IMO Jack is right. You can get everything you need by spending quality time with a canned brief, study guide, and perhaps scanning the case - will save 30% to 50% time reading and "learning." Spend the time you saved taking practice tests and applying the concepts. Do you really need to read an 8 page case to effectively learn and understand the concept of "open and obvious" in premises liability? The "black letter" series were excellent briefs for getting to the heart of things.
We've had this discussion before, but I always enjoy advocating for the other side. Sick in the head, perhaps. The platitudinous obvious, of course, is to do what works for you. With 1L under my belt, I can't deny that I don't feel the need to read every word of every case anymore. This is especially true on those eight-page cases where you take away a single rule of law that can be succinctly expressed in about eight words. In hindsight, some of that reading is probably a waste of time, particularly if your time needs to be budgeted. A canned brief can cut to the chase - and I made good use of canned briefs as a 1L, especially in contracts. (I don't want to intimate that I would never use a canned brief.) However, I was a much greener student last year than I am this year. Today, my case reading consists almost exclusively of speed reading through the facts and fluff to find that one-sentence rule of law or the two-pronged test that I'm going to need to apply to fact patterns on exams. But are most 1Ls equipped to assume such an abbreviated approach right from the start without having read any significant number of cases? Maybe, maybe not. It's a value judgment, granted. It's also a gamble. Learning to glean relevant information quickly from elaborate fact patterns takes practice. Canned briefs don't teach you how to brief. And being able to brief a fact pattern thoroughly is fundamental to writing a good paper.
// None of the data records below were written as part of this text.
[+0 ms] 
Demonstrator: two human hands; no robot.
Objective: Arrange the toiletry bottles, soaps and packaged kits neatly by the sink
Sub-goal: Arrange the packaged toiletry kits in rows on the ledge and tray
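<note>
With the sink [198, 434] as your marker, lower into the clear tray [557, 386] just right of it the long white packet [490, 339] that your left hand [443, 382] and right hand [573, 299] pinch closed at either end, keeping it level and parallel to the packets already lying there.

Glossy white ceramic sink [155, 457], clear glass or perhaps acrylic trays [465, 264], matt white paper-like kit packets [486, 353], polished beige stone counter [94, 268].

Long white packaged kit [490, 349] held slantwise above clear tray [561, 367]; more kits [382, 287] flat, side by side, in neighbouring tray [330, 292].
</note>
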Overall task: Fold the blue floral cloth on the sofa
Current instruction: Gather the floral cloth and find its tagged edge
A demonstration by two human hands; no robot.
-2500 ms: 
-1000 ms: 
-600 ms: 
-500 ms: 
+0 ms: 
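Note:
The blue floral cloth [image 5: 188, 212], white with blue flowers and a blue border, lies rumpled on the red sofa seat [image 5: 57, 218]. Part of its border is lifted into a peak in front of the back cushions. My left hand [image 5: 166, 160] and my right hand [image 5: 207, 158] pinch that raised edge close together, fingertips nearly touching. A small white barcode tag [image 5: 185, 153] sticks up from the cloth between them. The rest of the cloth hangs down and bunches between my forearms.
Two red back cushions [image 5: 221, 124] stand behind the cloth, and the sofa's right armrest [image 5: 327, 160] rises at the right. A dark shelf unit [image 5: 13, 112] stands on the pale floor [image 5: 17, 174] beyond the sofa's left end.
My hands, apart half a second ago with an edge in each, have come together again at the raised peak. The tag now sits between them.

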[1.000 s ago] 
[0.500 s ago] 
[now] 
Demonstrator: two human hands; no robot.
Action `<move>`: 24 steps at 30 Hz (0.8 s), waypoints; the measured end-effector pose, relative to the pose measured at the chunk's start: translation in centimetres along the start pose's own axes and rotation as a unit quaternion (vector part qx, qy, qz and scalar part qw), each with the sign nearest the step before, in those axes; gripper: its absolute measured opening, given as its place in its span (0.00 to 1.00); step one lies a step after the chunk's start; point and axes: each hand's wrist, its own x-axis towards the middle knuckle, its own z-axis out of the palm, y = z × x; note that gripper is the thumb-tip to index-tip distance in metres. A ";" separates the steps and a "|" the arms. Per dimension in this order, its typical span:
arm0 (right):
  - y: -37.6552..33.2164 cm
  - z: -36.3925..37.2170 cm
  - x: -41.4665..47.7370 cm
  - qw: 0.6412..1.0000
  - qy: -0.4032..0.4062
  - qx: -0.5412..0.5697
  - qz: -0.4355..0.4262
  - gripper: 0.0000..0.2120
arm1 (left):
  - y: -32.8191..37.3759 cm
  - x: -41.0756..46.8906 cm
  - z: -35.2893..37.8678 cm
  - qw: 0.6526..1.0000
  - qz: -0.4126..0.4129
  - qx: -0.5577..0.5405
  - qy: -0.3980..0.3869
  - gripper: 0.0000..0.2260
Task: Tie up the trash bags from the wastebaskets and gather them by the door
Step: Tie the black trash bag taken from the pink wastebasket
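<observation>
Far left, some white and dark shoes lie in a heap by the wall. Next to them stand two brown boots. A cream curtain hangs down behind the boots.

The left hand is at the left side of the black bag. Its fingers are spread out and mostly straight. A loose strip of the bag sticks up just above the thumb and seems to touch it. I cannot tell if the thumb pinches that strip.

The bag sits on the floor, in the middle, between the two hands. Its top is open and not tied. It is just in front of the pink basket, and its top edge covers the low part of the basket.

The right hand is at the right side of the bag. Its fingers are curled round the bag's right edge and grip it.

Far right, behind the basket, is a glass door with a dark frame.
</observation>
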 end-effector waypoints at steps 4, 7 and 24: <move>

I have no regrets at all that I read all of the cases last year. Almost half of my 1L class didn't make it to 2L, and while the reasons are diverse, I don't know any 2Ls next to me who shortchanged the reading last year. After reading so many cases, you eventually arrive at a point where you can zip through them at speed and find the point that you need to take from it without having to read every single word comprehensively. Some people get there faster than others. But I would only caution 1Ls, especially early in the game, not to assume that they're smarter than the law school process. If reading the cases were not important to a well-rounded understanding of how to apply the law, then worthwhile law schools would not assign them to be read in the first place.
Parting thought. When called upon to brief cases in class, those who didn't survive 1L, together with those who placed in the bottom of the class, invariably just started reading the case aloud. And they'd read every freakin' bloody word until the professor mercifully stopped them. I used to marvel at this. God, I'd sit there squirming in silent agony at these high school reading-out-loud voices "briefing" the given case, and all I could think was, "Future attorney? Good luck." The students who placed at the top of the class never did that, including the book-briefers, like myself. I didn't have time to write out a formal brief for every case, although I tried to write at least one of my own for each class. Yet even by just book-briefing, a quick glance at the facts and the issue you've scrawled in the margin and you'd say, "Oh yeah, I remember this one. The guy did this and that. The issue was whether... The rule was... Overturned." 1, 2, 3. It's easy to tell when somebody has read the case at least once, and the whole class respects that person a lot more than the plain readers. However, the litmus test is, who did better on the exams? This becomes self-evident. Ultimately, the students who discipline themselves to do most or all of the reading will also discipline themselves to do the necessary practice tests and further, they'll get more mileage from every practice test they write than will those who skirt the reading.